SharePoint Custom Templates and Language Packs
Published September 10th, 2008 in Programming, SharePointRecently I’ve been working a lot with the SharePoint standard templates. A client wanted us to build a Web Part that had the look and feel of a standard SharePoint Web Part and the easiest way to achieve that was using templates. Using these, we didn’t have to worry about custom fields, save buttons, validation and all the other goodness that SharePoint has to offer.
The project was progressing nicely. We inherited from some of the standard SharePoint controls to extend their behavior, like the Save button. Everything worked absolutely fine until we send the first version of the Web Part to our customer. Within a few hours a response came back; the Web Part did not work. Attached to the bug report was a screenshot with the “error message”: a NullReference exception. If there’s any exception I hate with all that is in me it is this one. It just doesn’t provide any information at all about what went wrong. Is it truly that hard to tell me just which object was null?
Anyway, it took us a while to figure out that the customer was using a Dutch language pack, and this was what was tripping up our Web Part. If he installed it on an English instance of SharePoint everything worked fine. Weird. We weren’t using any localization that was not part of the standard SharePoint template we had used as the basis of our work (for those interested, we used the UserListForm).

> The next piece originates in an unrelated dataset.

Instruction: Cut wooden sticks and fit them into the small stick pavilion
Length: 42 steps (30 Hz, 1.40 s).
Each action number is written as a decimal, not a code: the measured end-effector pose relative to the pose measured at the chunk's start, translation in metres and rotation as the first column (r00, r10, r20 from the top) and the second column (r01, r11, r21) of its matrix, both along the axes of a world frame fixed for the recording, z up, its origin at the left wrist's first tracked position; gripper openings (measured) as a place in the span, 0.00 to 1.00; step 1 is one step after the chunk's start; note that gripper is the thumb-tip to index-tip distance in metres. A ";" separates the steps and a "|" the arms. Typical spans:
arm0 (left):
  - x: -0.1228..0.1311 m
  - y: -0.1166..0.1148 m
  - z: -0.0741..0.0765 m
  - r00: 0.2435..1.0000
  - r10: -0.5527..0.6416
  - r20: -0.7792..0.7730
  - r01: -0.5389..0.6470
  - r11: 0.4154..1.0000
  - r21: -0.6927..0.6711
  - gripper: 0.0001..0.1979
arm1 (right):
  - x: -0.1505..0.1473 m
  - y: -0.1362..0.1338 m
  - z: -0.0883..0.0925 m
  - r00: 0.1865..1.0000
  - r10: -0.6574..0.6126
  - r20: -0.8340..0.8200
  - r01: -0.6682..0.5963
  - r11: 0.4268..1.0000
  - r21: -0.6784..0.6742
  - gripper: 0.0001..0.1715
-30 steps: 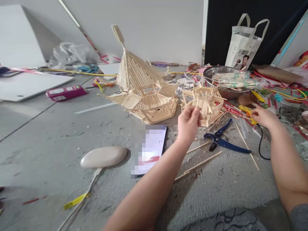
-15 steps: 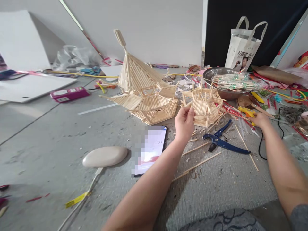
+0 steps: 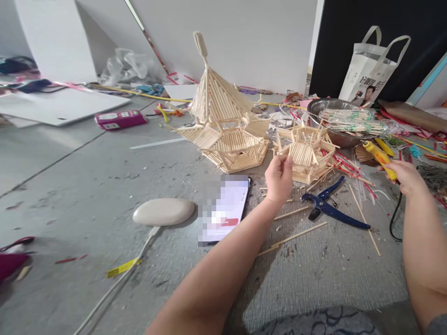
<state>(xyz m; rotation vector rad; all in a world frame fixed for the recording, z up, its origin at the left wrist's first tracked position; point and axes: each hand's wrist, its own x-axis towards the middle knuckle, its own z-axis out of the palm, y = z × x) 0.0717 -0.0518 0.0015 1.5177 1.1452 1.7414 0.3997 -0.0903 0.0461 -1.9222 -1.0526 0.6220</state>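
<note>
My left hand (image 3: 279, 179) is closed, thumb and fingertips pinched on what looks like a short wooden stick (image 3: 290, 150), at the near left side of a small hexagonal stick model (image 3: 303, 156). My hand hides part of that model. Over to the right, my right hand (image 3: 407, 177) is wrapped round a yellow glue gun (image 3: 380, 158), its tip pointing up and left, a black cord (image 3: 394, 216) hanging below. Left of the small model stands a larger stick pavilion (image 3: 221, 100) with a pointed roof. Blue cutters (image 3: 335, 211) lie on the floor between my forearms.
A phone (image 3: 226, 207) and a white oval device (image 3: 164, 211) with a cable lie left of my forearm. Loose sticks (image 3: 300, 234) are scattered nearby. Behind are a metal bowl (image 3: 316, 108) with bagged sticks, a white tote bag (image 3: 366, 70) and a purple packet (image 3: 120, 119).
My right hand has lifted the glue gun off the clutter at the right and tilted it. My left hand keeps its pinch beside the small model. The whole view has shifted slightly.
</note>
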 end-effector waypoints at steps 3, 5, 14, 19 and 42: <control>0.002 -0.002 -0.001 0.999 0.033 -0.029 -0.031 0.998 0.049 0.10 | -0.012 -0.004 0.013 0.982 0.075 -0.174 -0.061 0.995 0.085 0.21; 0.004 -0.006 -0.001 0.997 0.034 -0.070 -0.029 0.997 0.070 0.10 | -0.019 -0.006 0.020 0.936 0.127 -0.329 -0.077 0.984 0.162 0.21; 0.008 -0.014 -0.004 0.965 0.011 -0.261 0.020 0.993 0.117 0.09 | -0.057 -0.012 0.060 0.841 0.477 -0.254 -0.368 0.850 0.378 0.12; 0.007 -0.011 -0.008 0.974 -0.020 -0.228 0.036 0.997 0.068 0.10 | -0.082 -0.010 0.089 0.744 0.668 -0.030 -0.656 0.737 0.161 0.16; 0.005 -0.008 -0.008 0.966 -0.027 -0.256 0.036 0.999 0.031 0.11 | -0.130 0.022 0.118 0.413 0.766 0.493 -0.623 0.633 -0.460 0.26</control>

I will spare you the gory details of what we went through trying to figure out what was wrong. Eventually I simply started commenting out every control in our custom template one by one. If the error went away, I would have found the culprit. Crude, but it worked. The fault turned out to be in a single line of the template:
<SharePoint:CompositeField FieldName="Name" ControlMode="Display" runat="server" />
The why was just as elusive. The template used by the CompositeField didn’t lead us anywhere, nor did .NET Reflector’s help in looking at the source code. Again, we were mystified.

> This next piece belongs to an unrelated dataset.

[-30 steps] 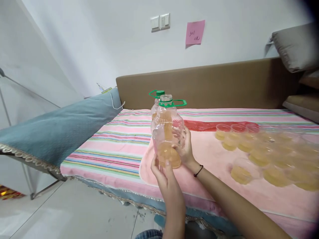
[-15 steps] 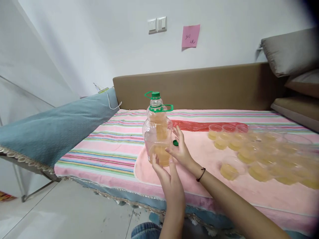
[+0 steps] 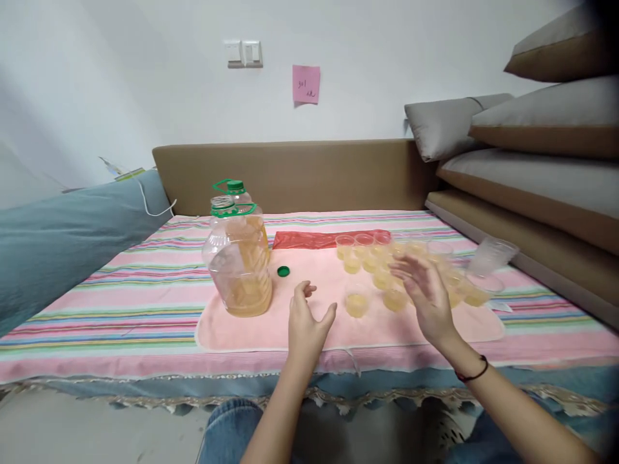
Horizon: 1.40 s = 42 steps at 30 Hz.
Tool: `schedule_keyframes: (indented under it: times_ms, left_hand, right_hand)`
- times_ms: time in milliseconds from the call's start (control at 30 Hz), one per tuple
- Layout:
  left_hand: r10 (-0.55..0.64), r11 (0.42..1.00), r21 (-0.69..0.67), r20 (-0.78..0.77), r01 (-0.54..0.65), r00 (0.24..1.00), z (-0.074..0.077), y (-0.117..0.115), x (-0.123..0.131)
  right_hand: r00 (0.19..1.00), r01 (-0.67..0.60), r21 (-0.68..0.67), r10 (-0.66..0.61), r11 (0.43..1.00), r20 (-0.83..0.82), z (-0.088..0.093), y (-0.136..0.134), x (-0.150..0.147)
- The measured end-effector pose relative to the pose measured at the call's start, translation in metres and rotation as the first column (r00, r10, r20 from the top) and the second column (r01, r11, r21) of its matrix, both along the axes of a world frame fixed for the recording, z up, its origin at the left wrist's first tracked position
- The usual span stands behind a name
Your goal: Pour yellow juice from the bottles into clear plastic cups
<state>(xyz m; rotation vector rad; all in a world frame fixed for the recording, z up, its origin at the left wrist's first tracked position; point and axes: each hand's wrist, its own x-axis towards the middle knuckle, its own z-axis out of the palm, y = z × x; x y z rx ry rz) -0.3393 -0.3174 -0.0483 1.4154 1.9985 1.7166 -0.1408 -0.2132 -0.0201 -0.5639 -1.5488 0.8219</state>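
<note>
My left hand (image 3: 309,322) is open above the pink mat (image 3: 309,338), thumb and fingers apart, between the jugs and the cups. My right hand (image 3: 425,299), also open and empty, hovers over the group of cups and hides some of them. A clear plastic jug (image 3: 239,277) without its cap stands at the left, partly filled with yellow liquid. Behind it is a second jug (image 3: 235,185) with a green cap on. One loose green cap (image 3: 283,271) lies on the mat. Several clear plastic cups (image 3: 356,303) hold yellow liquid.
A stack of clear cups (image 3: 492,256) leans at the right behind the filled cups. Red plastic (image 3: 309,240) lies along the back of the mat. Cushions (image 3: 536,180) are piled at the right, and a blue-covered armrest (image 3: 82,238) is at the left.
Both hands have come away from the uncapped jug and moved right, the right one over the cups. The view has turned right, showing more cushions and the stacked cups.
</note>
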Motion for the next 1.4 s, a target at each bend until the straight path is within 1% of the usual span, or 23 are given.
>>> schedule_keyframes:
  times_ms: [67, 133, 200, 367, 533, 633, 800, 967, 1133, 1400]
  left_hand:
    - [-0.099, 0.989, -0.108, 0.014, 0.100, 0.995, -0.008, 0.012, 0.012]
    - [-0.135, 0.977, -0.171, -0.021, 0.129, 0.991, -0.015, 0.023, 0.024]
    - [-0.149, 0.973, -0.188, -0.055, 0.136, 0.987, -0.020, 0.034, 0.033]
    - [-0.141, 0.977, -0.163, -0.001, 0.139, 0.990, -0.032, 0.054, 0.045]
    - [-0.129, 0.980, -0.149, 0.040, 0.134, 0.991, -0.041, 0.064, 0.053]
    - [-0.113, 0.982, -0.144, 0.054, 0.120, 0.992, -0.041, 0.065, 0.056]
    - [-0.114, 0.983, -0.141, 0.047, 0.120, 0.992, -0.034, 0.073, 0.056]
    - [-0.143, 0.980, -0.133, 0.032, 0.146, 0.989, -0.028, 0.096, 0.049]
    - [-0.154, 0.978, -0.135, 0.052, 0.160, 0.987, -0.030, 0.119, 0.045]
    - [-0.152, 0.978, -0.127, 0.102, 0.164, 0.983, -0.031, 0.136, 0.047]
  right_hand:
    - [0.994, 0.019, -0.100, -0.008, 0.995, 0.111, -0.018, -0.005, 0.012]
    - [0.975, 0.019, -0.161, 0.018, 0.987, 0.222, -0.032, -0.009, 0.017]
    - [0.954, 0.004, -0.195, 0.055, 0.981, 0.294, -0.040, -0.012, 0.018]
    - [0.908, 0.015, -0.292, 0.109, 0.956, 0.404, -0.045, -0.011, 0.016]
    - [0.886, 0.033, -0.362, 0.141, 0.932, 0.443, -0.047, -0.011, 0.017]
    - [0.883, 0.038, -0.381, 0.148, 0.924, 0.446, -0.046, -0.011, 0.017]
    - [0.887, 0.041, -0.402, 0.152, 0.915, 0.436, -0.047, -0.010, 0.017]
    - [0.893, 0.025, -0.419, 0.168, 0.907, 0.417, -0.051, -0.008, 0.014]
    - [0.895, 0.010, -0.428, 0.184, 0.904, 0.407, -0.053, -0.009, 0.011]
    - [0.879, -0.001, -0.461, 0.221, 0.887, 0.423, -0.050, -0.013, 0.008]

Until inspiration struck. Looking at the line of code I started wondering why there was a hard reference to a field called “Name” in there. Usually, these keys are put into resource files so a different language can use a localized version of the key. So I figured I’d give it a try. I changed “Name” to “Naam” (which is the Dutch translation). And lo behold! The Web Part worked in the Dutch instance of SharePoint and crashed gloriously in the English instance, giving us the exact same error. For kicks, we installed the French language pack and changed the key to “Nom”. Same result.
The solution to the problem was surprisingly easy. We changed the above line to:
<SharePoint:CompositeField FieldName="<%$Resources:wss,viewlsts_title%>" ControlMode="Display" runat="server" />
The choice of the viewlsts_title was somewhat arbitrary (you’d be surprised how many resource keys have the value “Name”) but it seemed the most appropriate. After this, the Web Part worked great in any language we threw at it.
I still don’t know if this is a bug in the SharePoint code or in the language packs, or anywhere else. I do hope that our explorations will spare you the same.